Éliminer le gluten favorise la perte de poids, mais pas pour la raison que l’on imagine

Image d'illustration. Gros plan de pain aux grainesADN
Réduire ou supprimer le gluten de son alimentation est souvent associé à une perte de poids. Pourtant, ce phénomène ne s’explique pas par une propriété propre au gluten, mais plutôt par d’autres changements alimentaires induits.
Tl;dr
- Le régime sans gluten n’entraîne pas forcément une perte de poids.
- Éviter le gluten sans raison médicale comporte des risques nutritionnels.
- Les produits sans gluten sont souvent moins bénéfiques pour la santé.
Matt Damon et le retour du débat sur le gluten
Lorsque Matt Damon a récemment affirmé devoir sa perte de poids à un régime sans gluten, le débat autour de ce mode d’alimentation a été ravivé, une fois encore. Pourtant, au-delà de l’enthousiasme médiatique, la science dessine un tableau bien plus nuancé que l’idée reçue selon laquelle supprimer une seule protéine serait la clé pour mincir.
Comprendre le gluten : maladie cœliaque et intolérance
Le gluten, présent naturellement dans le blé, l’orge ou le seigle, fait partie intégrante de nombreux aliments du quotidien comme le pain ou les pâtes. Chez la grande majorité des individus, il ne pose aucun problème. Mais pour les personnes atteintes de maladie cœliaque, soit environ 1% de la population, son éviction est impérative : cette maladie auto-immune provoque une réaction qui endommage l’intestin grêle et entrave l’absorption des nutriments. Il existe aussi ce que l’on appelle la « sensibilité au gluten non cœliaque », avec ses symptômes parfois très variés – ballonnements, reflux, migraines, voire éruptions cutanées –, mais dont les causes et traitements restent sujets à controverse. Pour ces patients, l’éviction du gluten demeure aujourd’hui la seule recommandation.
Derrière la mode du sans-gluten : illusions et carences
En dehors de ces cas spécifiques, s’abstenir de consommer des aliments riches en gluten peut s’avérer inutile, voire risqué. Ces produits sont également sources précieuses de fibres et de vitamines B. Leur suppression expose donc à des carences nutritionnelles insidieuses. Malgré cela, l’industrie du sans-gluten explose : elle pourrait peser près de 13,7 milliards de dollars d’ici à 2030.
Il n’est pas rare d’observer une perte rapide de poids lors du passage à un régime sans gluten. Cela s’explique davantage par une restriction globale en glucides – donc en calories – que par le retrait du gluten lui-même. En éliminant pizza, fast-foods ou céréales industrielles, on réduit automatiquement les apports énergétiques. La baisse soudaine du glycogène corporel entraîne aussi une perte d’eau importante, donnant une impression trompeuse de fonte graisseuse.
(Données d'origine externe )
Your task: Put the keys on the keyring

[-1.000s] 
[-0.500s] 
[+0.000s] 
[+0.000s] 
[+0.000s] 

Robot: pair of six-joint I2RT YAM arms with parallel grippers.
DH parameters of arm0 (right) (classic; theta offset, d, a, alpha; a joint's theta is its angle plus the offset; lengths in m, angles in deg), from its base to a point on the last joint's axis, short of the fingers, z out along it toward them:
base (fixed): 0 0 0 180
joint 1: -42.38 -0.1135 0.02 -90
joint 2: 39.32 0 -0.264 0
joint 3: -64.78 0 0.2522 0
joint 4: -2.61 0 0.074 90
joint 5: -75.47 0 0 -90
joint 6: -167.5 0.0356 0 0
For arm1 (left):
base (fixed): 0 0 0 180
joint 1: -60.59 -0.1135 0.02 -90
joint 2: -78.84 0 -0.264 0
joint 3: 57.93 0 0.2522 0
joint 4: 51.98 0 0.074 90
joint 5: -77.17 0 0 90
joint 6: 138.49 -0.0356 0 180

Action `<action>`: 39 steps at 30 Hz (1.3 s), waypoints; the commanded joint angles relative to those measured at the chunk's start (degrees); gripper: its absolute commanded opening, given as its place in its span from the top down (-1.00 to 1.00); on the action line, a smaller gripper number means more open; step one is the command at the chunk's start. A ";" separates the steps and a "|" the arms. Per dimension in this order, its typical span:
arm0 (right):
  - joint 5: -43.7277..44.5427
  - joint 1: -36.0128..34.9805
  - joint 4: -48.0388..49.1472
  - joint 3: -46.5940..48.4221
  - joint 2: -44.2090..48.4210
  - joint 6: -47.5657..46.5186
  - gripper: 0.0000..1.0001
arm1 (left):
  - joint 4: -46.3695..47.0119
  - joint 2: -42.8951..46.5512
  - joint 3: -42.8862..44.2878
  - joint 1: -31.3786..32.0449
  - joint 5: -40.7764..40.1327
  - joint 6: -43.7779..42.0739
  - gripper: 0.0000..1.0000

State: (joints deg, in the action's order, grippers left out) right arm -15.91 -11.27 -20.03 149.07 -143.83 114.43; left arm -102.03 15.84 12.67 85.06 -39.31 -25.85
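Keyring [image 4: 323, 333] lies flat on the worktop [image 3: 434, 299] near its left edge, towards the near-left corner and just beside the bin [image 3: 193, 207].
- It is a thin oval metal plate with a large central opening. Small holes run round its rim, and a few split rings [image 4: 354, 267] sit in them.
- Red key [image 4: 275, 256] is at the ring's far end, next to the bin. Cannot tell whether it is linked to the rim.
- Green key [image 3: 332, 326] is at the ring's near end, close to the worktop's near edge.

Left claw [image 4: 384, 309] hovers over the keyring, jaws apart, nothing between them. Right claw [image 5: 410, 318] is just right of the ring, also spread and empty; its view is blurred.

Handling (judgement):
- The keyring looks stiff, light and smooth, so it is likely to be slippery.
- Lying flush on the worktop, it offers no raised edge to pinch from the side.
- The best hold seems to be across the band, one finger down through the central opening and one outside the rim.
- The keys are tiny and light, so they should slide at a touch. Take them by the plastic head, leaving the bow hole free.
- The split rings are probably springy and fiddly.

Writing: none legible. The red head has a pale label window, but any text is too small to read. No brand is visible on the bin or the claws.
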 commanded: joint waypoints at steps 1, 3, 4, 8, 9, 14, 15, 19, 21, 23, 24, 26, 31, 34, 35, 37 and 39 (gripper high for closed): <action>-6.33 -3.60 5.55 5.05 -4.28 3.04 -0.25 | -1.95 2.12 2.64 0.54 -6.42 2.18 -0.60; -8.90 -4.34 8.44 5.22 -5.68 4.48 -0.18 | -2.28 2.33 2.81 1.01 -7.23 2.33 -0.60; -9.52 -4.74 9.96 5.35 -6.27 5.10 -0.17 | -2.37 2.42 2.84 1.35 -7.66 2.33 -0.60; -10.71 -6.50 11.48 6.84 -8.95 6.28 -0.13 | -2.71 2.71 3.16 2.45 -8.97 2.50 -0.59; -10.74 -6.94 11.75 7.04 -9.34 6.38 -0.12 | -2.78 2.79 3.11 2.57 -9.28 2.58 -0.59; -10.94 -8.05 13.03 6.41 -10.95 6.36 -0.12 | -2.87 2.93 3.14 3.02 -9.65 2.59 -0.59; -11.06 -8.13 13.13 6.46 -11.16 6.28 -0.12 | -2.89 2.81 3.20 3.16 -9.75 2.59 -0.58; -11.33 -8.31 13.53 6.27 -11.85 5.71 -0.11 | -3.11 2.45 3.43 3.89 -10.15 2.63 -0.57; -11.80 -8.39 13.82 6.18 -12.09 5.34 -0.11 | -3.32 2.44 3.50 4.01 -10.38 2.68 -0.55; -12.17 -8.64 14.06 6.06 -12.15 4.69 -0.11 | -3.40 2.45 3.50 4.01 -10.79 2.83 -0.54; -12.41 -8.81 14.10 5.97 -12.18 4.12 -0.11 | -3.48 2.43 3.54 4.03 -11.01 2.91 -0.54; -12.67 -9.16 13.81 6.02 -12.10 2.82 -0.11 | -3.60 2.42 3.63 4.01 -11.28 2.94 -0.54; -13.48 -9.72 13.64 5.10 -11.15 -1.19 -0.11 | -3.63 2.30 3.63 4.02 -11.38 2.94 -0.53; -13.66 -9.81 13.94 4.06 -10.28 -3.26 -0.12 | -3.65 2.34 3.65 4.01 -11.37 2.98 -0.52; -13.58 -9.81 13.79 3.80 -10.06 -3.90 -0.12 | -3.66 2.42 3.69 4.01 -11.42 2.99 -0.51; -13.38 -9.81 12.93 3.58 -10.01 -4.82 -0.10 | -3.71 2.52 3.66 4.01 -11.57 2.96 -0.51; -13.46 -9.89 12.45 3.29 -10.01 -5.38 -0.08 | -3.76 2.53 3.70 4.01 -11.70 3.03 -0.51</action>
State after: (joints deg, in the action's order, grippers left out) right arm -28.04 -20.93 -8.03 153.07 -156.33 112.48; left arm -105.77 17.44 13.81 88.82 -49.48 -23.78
Voici quelques conséquences liées à ce choix alimentaire chez les non-intolérants :
- Baisse involontaire d’apport en protéines et fibres.
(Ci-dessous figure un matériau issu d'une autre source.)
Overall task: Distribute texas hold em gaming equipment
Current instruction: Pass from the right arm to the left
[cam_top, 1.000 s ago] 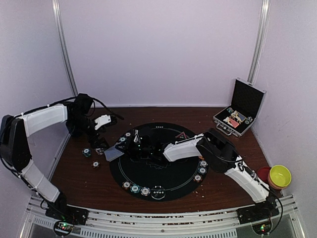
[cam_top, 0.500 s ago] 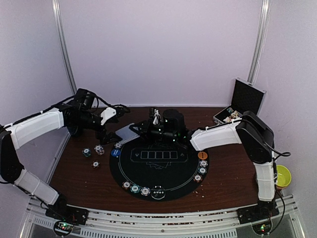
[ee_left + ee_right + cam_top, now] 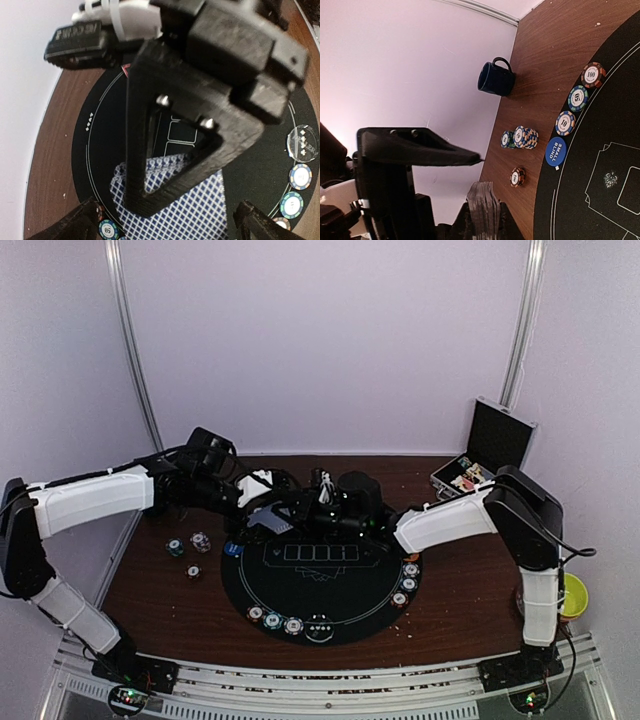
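Blue-and-white checked backs show on the deck of playing cards point(image 3: 195, 210) that my right gripper point(image 3: 481, 226) pinches tight over the far left edge of the round black mat point(image 3: 340, 612). My left gripper point(image 3: 167, 227) is spread wide just beside it. On the mat's left rim lies a blue disc point(image 3: 556, 151) reading SMALL BLIND, next to striped poker chips point(image 3: 578, 97) marked 10, 50 and 100.

One round black felt mat point(image 3: 350, 592). Nine striped-edge round poker chips point(image 3: 272, 620) on it: three at near rim, three right, three left. One blue "SMALL BLIND" disc point(image 3: 556, 150). One dark blue mug point(image 3: 495, 79). One deck of blue lattice-backed cards point(image 3: 200, 210).
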Available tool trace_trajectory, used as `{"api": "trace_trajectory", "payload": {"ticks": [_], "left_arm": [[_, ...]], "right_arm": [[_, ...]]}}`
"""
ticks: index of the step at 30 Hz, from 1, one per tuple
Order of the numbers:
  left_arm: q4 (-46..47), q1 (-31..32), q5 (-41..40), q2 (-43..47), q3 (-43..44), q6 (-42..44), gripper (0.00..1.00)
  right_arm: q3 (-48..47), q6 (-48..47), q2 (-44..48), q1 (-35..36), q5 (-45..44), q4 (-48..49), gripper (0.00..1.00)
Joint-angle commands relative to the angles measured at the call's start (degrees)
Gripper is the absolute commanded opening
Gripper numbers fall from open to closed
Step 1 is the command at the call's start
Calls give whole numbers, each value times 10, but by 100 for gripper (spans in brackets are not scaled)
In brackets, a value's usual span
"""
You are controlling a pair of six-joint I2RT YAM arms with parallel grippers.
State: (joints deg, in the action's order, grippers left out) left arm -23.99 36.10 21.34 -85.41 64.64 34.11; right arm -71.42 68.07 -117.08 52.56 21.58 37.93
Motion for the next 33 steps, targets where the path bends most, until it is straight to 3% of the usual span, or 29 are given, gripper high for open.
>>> {"api": "trace_trajectory", "payload": {"ticks": [1, 14, 20, 28, 33], "left_arm": [[20, 2, -32, -17, 7, -14, 98], [36, 6, -6, -30, -6, -7, 96], [34, 6, 5, -28, -7, -5, 78], [30, 6, 7, -29, -8, -7, 47], [30, 6, -1, -33, -11, -7, 39]], "right_arm": [[8, -11, 40, 4, -12, 24, 0], [11, 13, 28, 5, -4, 61, 0], [4, 9, 22, 7, -8, 54, 0], [2, 2, 18, 9, -10, 50, 0], [-4, -8, 14, 8, -7, 40, 11]]}}
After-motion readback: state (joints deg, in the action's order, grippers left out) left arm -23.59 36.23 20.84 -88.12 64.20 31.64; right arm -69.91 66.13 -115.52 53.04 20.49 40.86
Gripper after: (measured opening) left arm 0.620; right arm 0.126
- Consommation accrue d’aliments transformés pauvres sur le plan nutritionnel.
- Niveau calorique abaissé qui masque parfois la réalité physiologique.
L’équilibre alimentaire avant tout
Des études récentes suggèrent même qu’une alimentation pauvre en gluten pourrait être associée à un risque accru de diabète de type 2 et à une hausse des maladies cardiovasculaires. Pourquoi ? Les produits industriels « sans-gluten » sont souvent enrichis en sucres et en graisses saturées afin d’en préserver le goût et la texture – au détriment de leur valeur nutritive.
Croire que bannir le gluten est un raccourci vers la minceur relève plus du mythe que du fait scientifique. Comme toujours en matière d’alimentation, équilibre et adaptation aux besoins médicaux priment largement sur les modes passagères.